Deep Wheel Orcadia by Harry Josphine Giles             $28
At last: a science fiction novel written in Orkney dialect verse! (there are translations at the foot of the pages but you soon won't need them). 
Astrid is returning home from art school on Mars, looking for inspiration. Darling is fleeing a life that never fit, searching for somewhere to hide. They meet on Deep Wheel Orcadia, a distant space station struggling for survival as the pace of change threatens to leave the community behind. The first full-length book published in the Orkney language for half a century.
The Tale of the Tiny Man by Barbro Lindgren and Eva Eriksson            $30
There was once a tiny man. One day, at the first sign of spring, he decided to pin a note to a tree that said FRIEND WANTED. Then he sat down on the step to wait. After ten days, he woke to find a cold nose in his hand. Beside him was a big dog with a beautiful curve in its tail. The tiny man had made a friend at last. They play and walk and laugh every day. But then the girl in the polka dot dress comes to the step. The little man watches as the dog put his soft muzzle into the girl's hand and worries that he has lost his only friend. The Tale of the Tiny Man is a touching picture book about loneliness that has a very happy ending. It is possible after all to have more than one friend!
The Life of the Mind by Christine Smallwood            $33
A novel about endings: of youth, of professional aspiration, of possibility, of the illusion that our minds can ever free us from the tyranny of our bodies. Smallwood's novel inhabits the abyss between what we think about and what we actually do.
"Christine Smallwood’s novel inhabits the abyss between what we think about and what we actually do. Smallwood’s casually agonized and abundantly satisfying novel, provides the exact sort of thrill that can be found only through obsessive overthinking. Why live in the moment when you can dissect it like this?" —The New Yorker
"Smallwood’s novel reminds us is that the body is the only thing tethering us to the world," —Bookforum
The Wild Fox of Yemen by Threa Almontaser         $25
Almontaser's asks how mistranslation can be a form of self-knowledge and survival. A love letter to the country and people of Yemen, a portrait of young Muslim womanhood in New York after 9/11, and an extraordinarily composed examination of what it means to carry in the body the echoes of what came before, Almontaser sneaks artefacts to and from worlds, repurposing language and adapting to the space between cultures. Speakers move with the force of what cannot be contained by the limits of the Western imagination; instead, they invest in troublemaking and trickery, navigate imperial violence across multiple accents and anthems, and apply gang signs in henna, utilising any means necessary to form a semblance of home.

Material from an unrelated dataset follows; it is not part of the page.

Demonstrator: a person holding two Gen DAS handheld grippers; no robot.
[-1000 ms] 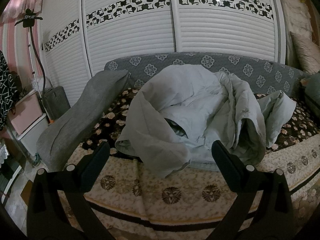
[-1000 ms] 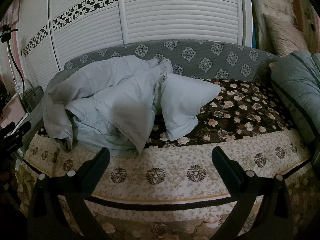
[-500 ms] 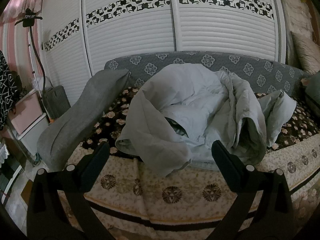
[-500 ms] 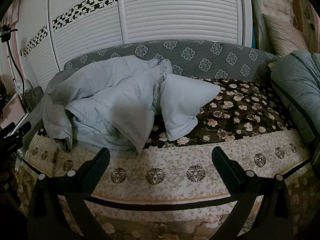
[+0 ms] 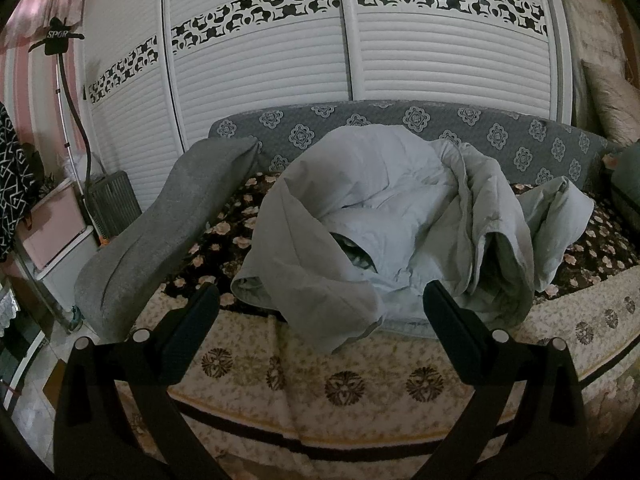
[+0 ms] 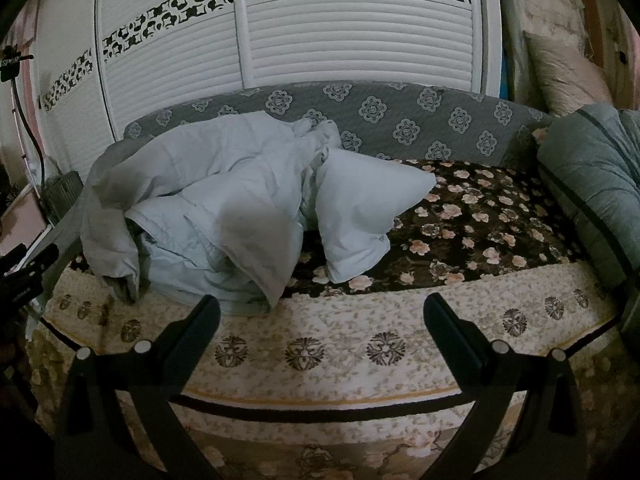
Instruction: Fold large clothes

Burntcoat by Sarah Hall               $33
In the bedroom above her immense studio at Burntcoat, the celebrated sculptor Edith Harkness is making her final preparations. The symptoms are well known: her life will draw to an end in the coming days. Downstairs, the studio is a crucible glowing with memories and desire. It was here, when the first lockdown came, that she brought Halit. The lover she barely knew. A presence from another culture. A doorway into a new and feverish world.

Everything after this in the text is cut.